## [TASK TO COMPLETE]
After finding the line with "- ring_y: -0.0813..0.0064" in the data below, set down exactly each line through the one with "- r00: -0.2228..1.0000", inclusive, and stop there.

*** Opening RECORDS SUPPLIED ***

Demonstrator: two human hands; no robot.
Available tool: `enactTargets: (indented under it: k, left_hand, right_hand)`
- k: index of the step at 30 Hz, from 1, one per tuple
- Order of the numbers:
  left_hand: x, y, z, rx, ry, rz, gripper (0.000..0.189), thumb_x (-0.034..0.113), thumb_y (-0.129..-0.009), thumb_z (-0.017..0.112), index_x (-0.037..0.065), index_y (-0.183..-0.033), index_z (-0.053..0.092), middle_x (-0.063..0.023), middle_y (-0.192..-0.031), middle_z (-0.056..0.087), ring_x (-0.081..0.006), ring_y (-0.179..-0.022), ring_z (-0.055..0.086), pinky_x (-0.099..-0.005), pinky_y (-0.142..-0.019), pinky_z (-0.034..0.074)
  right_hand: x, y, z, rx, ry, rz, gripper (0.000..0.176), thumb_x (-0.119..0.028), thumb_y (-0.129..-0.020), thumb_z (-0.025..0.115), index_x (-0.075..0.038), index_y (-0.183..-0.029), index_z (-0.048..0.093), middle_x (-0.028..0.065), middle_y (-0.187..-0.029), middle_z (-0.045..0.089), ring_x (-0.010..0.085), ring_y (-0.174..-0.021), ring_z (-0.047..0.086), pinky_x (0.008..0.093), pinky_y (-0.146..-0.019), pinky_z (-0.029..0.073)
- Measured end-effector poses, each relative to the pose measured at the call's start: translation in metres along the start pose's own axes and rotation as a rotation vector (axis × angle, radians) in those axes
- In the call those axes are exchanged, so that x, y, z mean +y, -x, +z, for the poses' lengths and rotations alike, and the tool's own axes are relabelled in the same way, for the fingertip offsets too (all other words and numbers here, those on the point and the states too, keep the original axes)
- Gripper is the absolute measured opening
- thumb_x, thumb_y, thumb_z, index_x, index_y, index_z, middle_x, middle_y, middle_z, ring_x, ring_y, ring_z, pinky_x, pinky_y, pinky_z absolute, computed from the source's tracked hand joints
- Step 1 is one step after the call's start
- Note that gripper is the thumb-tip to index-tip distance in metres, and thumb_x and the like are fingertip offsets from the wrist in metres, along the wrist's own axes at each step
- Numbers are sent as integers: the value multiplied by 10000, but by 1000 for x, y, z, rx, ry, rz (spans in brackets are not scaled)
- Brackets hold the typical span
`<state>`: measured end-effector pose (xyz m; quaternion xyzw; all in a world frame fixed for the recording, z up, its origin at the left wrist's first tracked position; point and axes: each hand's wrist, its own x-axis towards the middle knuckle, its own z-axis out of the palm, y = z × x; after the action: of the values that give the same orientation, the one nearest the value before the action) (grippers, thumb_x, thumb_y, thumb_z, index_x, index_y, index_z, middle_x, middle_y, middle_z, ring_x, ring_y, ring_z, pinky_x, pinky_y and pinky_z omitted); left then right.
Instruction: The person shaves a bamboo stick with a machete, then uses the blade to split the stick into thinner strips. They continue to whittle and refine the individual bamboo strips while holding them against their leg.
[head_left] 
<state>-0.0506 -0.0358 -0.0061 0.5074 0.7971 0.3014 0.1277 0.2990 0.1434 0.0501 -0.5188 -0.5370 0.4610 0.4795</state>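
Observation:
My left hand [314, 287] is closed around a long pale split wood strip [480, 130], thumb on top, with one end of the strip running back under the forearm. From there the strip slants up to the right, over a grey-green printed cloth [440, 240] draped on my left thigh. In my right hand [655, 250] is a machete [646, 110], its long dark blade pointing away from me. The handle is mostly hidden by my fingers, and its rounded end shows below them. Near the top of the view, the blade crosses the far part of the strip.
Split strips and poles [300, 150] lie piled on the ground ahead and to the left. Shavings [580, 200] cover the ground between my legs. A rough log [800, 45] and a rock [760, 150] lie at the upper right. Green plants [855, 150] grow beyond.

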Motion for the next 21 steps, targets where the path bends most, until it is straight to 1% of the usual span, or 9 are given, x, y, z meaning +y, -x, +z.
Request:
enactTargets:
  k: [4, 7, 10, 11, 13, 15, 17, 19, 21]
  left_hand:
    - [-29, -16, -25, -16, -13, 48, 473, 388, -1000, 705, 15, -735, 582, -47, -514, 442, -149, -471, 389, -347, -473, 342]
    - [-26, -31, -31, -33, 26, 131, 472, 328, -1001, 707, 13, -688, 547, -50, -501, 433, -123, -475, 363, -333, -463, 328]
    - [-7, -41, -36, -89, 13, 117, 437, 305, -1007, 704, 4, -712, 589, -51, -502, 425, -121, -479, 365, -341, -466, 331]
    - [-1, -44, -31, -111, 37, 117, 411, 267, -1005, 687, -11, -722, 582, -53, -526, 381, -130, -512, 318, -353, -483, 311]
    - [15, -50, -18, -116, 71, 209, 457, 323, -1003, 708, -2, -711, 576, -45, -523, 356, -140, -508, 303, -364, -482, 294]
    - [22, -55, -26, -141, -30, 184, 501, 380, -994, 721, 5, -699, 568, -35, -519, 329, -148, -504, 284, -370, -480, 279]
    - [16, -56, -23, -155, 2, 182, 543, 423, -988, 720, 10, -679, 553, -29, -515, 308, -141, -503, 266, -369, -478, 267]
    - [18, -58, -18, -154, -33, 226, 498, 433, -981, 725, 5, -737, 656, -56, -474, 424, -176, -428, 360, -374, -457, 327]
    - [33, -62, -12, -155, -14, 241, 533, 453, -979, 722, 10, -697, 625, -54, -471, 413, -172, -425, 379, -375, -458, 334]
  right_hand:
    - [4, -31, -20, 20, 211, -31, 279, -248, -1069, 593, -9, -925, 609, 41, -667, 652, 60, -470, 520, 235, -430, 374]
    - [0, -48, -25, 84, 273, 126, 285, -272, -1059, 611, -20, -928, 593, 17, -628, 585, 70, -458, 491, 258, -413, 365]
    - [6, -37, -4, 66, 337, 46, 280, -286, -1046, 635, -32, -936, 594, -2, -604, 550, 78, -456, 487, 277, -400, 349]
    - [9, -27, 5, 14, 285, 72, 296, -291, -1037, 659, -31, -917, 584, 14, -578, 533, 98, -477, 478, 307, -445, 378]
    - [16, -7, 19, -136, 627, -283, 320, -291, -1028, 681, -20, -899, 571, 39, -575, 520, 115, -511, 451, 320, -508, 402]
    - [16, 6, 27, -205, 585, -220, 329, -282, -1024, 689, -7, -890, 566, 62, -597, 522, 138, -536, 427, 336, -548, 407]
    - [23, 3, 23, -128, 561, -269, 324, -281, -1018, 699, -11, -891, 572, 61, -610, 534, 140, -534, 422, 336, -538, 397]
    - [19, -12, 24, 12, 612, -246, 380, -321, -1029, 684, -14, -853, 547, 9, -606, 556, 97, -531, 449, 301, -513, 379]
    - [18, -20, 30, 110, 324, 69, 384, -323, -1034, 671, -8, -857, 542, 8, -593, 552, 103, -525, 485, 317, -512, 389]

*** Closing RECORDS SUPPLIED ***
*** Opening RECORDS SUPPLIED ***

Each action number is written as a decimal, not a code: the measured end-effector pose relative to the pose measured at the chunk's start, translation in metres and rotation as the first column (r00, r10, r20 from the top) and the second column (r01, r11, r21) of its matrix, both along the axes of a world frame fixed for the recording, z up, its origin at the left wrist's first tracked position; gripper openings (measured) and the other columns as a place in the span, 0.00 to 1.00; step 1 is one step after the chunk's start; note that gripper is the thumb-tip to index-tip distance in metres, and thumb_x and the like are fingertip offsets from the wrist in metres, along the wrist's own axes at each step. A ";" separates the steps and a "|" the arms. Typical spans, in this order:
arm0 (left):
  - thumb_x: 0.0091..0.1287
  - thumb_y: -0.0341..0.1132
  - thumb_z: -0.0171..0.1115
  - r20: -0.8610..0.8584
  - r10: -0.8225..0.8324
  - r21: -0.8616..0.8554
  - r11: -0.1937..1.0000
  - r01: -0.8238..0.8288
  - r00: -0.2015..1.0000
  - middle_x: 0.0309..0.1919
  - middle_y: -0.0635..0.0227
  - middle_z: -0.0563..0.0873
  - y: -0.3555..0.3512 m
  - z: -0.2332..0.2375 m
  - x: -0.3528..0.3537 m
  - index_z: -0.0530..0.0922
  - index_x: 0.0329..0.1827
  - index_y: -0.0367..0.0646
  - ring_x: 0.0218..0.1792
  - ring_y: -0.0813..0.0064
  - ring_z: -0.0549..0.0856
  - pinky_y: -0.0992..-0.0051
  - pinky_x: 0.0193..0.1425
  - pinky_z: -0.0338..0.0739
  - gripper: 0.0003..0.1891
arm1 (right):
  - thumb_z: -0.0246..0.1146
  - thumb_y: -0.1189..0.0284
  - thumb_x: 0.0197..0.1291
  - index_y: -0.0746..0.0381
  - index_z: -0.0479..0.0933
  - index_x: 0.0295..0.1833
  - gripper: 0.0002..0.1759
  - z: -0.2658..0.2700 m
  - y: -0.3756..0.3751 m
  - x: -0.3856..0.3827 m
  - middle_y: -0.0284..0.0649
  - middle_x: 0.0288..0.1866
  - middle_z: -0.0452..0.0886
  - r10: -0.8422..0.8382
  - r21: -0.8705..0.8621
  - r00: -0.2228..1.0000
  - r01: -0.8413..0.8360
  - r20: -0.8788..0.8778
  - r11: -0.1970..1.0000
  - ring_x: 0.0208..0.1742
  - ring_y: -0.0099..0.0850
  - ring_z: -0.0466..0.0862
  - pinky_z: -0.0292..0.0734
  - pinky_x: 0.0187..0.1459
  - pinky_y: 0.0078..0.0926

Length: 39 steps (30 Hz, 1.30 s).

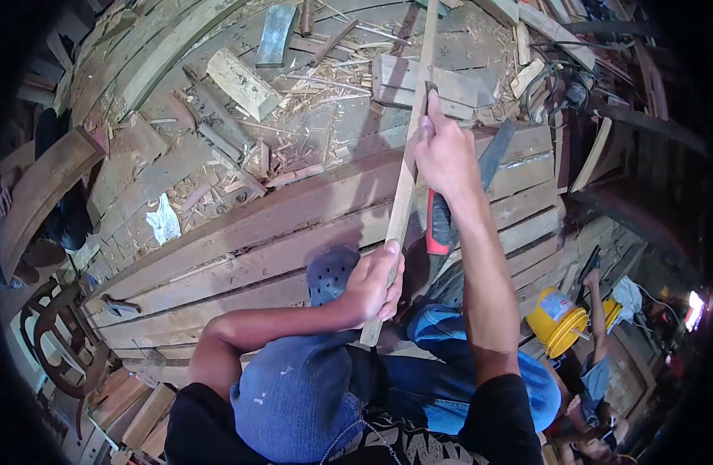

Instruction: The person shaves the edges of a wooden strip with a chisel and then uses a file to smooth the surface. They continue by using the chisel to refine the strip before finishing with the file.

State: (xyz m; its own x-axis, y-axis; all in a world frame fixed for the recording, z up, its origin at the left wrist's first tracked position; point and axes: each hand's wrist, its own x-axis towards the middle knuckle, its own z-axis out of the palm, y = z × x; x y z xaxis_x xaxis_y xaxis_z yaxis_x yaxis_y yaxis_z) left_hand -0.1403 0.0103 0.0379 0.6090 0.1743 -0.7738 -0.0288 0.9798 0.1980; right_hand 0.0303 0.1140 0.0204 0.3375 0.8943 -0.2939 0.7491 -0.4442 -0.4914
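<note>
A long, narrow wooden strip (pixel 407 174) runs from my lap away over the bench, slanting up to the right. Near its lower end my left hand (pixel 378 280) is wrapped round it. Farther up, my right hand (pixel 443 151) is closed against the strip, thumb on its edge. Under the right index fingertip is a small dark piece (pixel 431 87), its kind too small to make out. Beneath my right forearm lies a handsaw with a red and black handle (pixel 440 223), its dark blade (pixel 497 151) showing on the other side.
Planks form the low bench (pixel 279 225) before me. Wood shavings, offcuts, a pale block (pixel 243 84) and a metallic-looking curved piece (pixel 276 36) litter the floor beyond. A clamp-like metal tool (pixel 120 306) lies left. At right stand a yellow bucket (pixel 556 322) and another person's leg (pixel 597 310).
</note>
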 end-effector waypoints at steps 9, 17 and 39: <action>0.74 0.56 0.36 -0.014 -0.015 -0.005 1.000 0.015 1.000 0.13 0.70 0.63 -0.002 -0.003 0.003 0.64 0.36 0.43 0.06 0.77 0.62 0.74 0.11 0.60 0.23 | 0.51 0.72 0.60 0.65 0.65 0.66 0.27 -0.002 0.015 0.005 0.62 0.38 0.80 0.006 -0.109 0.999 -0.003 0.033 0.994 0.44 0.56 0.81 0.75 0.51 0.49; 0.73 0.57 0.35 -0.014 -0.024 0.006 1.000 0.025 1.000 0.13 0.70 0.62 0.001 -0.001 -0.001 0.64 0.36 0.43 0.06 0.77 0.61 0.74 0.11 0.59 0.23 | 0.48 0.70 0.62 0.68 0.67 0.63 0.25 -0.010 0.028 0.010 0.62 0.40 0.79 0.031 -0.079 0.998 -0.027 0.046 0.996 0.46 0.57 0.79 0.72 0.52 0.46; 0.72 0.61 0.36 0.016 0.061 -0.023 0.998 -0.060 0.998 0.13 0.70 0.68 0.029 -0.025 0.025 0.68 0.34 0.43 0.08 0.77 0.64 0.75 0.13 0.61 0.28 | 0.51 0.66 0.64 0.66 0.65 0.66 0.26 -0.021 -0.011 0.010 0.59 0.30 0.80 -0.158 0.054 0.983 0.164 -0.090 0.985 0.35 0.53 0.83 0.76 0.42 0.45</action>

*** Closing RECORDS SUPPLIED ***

## [FINAL ANSWER]
  - ring_y: -0.0813..0.0064
  - ring_z: -0.0549..0.0856
  - pinky_y: -0.0992..-0.0051
  - pinky_x: 0.0193..0.1425
  - pinky_z: -0.0338..0.0739
  - gripper: 0.0003..0.1891
arm1 (right):
  - thumb_z: -0.0246..0.1146
  - thumb_y: -0.1189..0.0284
  - thumb_x: 0.0197..0.1291
  - index_y: -0.0746..0.0381
  - index_z: -0.0479..0.0933
  - index_x: 0.0295..0.1833
  - gripper: 0.0002..0.1759
  - z: -0.2658..0.2700 m
  - y: -0.3756..0.3751 m
  - x: -0.3856..0.3827 m
  - middle_y: -0.0284..0.0649
  - middle_x: 0.0288..0.1866
  - middle_z: -0.0452..0.0886
  - r10: -0.8422..0.8382
  - r21: -0.8705..0.8621
  - r00: -0.2228..1.0000

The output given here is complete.